John Hancock presented the pension valuation for Portsmouth’s fire, police and supplemental plans and explained how actuarial smoothing, mortality assumptions and cash flows affect near‑term contribution requirements.

John (John Hancock) said the plans are largely closed to new entrants and predominantly “in‑pay,” meaning most participants are retirees drawing benefits. The actuary reported benefit payments of about $29 million annually and said the plan’s funded ratio is approximately 75 percent. For the 2025 valuation the firm recommended an actuarially determined contribution of about $8.9 million.

The presentation noted a methodological change: John Hancock incorporated the Society of Actuaries (SOA) updated public‑plan mortality table and a recent mortality improvement scale (MP‑2021). That change increases the plan’s liabilities by roughly 2 percent and raises the annual contribution by about $750,000 across the two plans relative to using the prior table, the actuary said.

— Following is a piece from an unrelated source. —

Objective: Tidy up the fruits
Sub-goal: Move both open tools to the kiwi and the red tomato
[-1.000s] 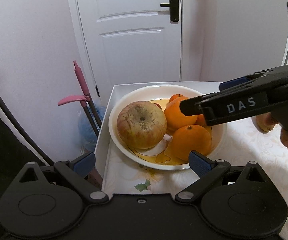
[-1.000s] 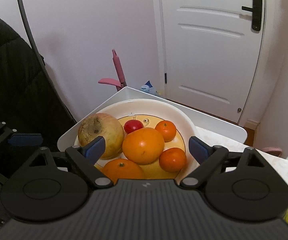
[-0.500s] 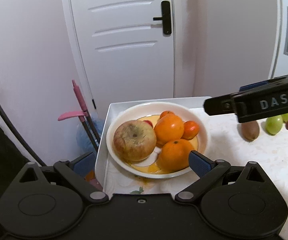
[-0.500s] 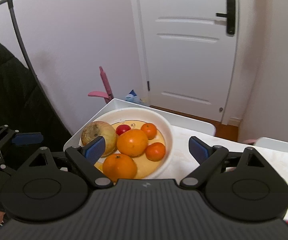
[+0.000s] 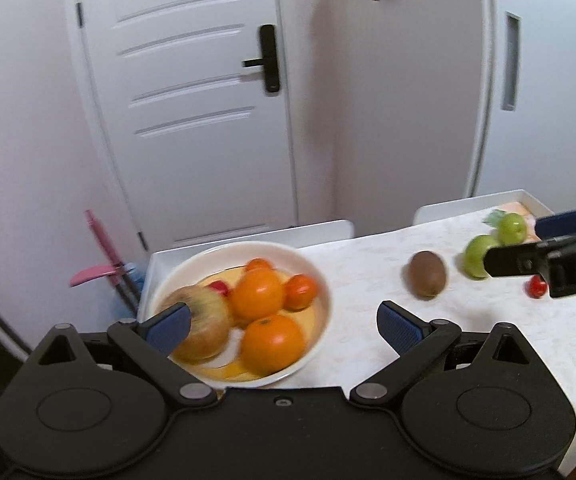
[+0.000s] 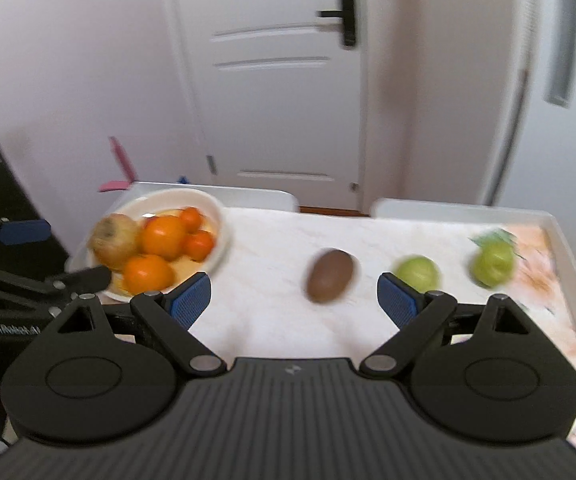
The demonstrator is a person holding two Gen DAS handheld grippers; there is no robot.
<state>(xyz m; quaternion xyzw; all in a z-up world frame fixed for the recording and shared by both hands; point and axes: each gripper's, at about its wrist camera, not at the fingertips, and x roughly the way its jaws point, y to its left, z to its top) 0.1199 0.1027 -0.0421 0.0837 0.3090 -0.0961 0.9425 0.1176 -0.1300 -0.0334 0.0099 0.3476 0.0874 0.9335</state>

Hancock also described how the actuarial five‑year smoothing of asset returns affects the contribution path. A large deferred market loss from 2022 remains in the actuarial value and will be recognized before some strong gains from 2023–25 are fully recognized. John said the smoothing mechanics mean the actuarially determined contribution may rise toward about $10 million in the next plan year before declining under the base‑case 7.25 percent long‑term return assumption.

Board members asked for the smoothing calculations so the city can normalize budget projections. The actuarial firm agreed to provide the calculation details and noted that, because the plans are small and predominantly in‑pay, Portsmouth lacks the plan population size needed for an internal mortality study; public tables are therefore the appropriate benchmark.

John Hancock recommended the contribution level and said the amortization of the unfunded liability is currently scheduled over 11 years; under the presented assumptions the plan’s unfunded liability declines over the long run as contributions are made and returns are realized.

The board did not take a vote on the valuation at the meeting; John Hancock will supply supporting calculations and follow up as requested.